Big twist! Misty was the least gross, creepy, or otherwise uncomfortable character in the premiere. New season, new you, girl! Maybe it’s because she operates at a consistent level of creep anyway, so all I’m saying is that there was no noticeable uptick, but Misty actually had a productive week. In the present, she tries to get to the bottom of Natalie’s disappearance, first by harassing the motel manager and then by breaking into Natalie’s room, where she sees signs of a break-in. In this case, Misty’s steadfast refusal to see logic actually works in her favor. Why believe Natalie would abandon her when there are other, more sinister possibilities that just happen to be true?
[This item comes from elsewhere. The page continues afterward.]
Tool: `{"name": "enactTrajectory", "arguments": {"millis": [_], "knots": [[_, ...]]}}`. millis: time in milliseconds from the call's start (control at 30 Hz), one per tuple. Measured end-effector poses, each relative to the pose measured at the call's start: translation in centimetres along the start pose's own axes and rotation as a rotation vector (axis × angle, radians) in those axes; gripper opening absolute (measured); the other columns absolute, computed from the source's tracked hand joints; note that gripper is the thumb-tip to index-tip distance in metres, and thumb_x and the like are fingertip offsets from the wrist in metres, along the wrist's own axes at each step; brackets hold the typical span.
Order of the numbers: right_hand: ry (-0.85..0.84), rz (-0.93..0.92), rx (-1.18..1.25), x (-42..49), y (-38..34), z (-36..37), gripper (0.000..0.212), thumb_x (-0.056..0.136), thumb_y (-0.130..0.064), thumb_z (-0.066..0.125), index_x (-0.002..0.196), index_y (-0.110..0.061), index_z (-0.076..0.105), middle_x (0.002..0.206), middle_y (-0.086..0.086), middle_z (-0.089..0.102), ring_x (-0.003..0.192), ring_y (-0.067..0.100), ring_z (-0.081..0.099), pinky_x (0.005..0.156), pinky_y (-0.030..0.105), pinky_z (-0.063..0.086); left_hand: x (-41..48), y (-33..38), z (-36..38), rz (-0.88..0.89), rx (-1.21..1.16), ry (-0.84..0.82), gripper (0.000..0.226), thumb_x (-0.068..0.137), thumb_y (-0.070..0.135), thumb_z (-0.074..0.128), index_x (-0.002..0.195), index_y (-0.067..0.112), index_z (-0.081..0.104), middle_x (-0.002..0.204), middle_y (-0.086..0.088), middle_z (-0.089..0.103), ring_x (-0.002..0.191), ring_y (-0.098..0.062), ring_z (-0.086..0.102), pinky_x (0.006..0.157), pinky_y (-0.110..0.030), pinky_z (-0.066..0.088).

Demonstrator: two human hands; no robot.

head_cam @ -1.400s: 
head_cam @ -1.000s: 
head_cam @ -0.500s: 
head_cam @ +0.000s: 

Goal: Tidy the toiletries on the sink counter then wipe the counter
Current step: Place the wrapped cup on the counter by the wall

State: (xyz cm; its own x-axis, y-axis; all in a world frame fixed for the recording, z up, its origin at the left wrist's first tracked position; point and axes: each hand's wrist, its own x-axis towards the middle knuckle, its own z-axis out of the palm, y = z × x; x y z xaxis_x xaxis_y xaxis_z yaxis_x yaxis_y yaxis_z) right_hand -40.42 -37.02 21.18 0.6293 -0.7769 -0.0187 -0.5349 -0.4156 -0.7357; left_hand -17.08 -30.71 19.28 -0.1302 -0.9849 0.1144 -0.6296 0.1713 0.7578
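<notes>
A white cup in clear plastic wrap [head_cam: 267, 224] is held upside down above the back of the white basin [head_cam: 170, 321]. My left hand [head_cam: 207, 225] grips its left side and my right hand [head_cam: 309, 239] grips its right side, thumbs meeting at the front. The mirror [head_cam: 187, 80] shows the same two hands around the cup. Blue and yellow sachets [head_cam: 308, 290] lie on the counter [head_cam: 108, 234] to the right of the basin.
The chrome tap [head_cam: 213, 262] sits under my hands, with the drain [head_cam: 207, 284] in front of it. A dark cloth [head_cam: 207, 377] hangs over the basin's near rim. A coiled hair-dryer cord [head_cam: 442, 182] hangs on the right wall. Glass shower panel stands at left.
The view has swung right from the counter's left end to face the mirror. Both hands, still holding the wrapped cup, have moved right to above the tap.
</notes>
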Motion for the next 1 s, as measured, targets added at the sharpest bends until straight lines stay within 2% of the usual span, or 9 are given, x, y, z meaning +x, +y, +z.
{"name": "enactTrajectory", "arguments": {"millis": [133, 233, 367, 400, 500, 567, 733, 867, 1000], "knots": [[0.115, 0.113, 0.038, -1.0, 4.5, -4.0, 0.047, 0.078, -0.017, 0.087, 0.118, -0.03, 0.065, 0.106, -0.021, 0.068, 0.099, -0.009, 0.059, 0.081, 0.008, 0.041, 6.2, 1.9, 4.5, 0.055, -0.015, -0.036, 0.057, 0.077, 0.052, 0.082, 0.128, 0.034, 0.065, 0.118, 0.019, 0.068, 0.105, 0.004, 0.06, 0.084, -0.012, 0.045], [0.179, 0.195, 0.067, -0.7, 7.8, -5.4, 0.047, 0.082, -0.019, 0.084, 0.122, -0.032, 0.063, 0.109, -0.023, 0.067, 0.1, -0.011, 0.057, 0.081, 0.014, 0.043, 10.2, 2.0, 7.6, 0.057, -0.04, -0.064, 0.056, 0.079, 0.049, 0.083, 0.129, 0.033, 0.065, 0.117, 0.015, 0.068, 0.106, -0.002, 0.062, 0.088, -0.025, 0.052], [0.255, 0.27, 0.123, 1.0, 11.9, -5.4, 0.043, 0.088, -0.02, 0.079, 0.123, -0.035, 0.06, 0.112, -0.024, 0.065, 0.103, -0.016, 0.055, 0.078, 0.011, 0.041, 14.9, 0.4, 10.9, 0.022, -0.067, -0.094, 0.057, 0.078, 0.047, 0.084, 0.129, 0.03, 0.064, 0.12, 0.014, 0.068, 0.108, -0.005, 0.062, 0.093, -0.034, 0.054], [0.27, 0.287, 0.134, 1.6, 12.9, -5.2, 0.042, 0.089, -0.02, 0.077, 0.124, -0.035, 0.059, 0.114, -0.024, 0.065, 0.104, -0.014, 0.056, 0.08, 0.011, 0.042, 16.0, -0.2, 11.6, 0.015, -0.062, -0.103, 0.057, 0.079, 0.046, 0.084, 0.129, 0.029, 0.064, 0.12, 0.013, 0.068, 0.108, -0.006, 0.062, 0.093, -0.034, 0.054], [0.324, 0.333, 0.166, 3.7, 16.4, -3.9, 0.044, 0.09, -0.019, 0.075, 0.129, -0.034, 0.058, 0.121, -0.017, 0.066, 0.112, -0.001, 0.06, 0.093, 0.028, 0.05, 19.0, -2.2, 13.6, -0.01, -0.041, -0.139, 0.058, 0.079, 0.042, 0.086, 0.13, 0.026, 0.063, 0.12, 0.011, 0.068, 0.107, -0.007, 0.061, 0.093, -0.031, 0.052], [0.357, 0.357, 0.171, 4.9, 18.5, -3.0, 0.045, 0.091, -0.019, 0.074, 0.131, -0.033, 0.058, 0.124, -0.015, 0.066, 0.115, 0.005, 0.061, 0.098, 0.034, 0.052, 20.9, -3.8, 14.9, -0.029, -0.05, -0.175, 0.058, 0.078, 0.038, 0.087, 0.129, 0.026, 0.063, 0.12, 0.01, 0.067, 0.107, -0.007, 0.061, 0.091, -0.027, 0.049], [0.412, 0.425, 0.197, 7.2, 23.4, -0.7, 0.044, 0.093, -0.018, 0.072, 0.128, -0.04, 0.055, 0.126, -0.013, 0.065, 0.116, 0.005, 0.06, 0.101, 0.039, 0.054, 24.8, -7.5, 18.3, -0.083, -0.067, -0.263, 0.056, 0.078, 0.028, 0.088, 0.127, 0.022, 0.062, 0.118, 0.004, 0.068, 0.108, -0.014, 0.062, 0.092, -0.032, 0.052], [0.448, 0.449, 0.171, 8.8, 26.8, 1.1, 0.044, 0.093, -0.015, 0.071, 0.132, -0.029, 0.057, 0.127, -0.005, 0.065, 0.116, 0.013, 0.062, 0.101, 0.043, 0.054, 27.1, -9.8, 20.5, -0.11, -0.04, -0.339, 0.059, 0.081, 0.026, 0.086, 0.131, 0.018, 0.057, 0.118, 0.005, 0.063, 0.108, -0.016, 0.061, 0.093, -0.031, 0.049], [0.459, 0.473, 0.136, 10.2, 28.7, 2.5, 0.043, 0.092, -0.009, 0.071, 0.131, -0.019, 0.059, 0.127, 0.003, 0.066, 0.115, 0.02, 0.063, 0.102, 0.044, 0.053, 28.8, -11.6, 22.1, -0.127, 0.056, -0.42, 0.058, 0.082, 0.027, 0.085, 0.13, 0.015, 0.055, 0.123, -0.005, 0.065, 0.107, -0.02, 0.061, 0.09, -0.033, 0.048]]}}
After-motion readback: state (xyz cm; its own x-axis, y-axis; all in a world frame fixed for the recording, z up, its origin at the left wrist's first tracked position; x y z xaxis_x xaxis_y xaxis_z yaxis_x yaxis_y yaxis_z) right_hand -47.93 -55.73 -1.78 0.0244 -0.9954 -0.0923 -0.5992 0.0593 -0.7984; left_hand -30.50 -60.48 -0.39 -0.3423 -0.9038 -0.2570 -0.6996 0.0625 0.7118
Misty is also monitoring her little citizen detective message boards to see if anyone has taken up the case of Adam’s disappearance, only to see that one person (obviously Elijah Wood’s character) has already figured out that Adam had a secret lover. Misty downvotes his comment in frustration, but that’s not gonna work for long.
If I had to find something weird about Misty this week, it’s that the whole show has just moved on from her own little bout of murder. She killed Tai’s secret investigator with a poisoned cigarette! Is that ever gonna come back to bite her?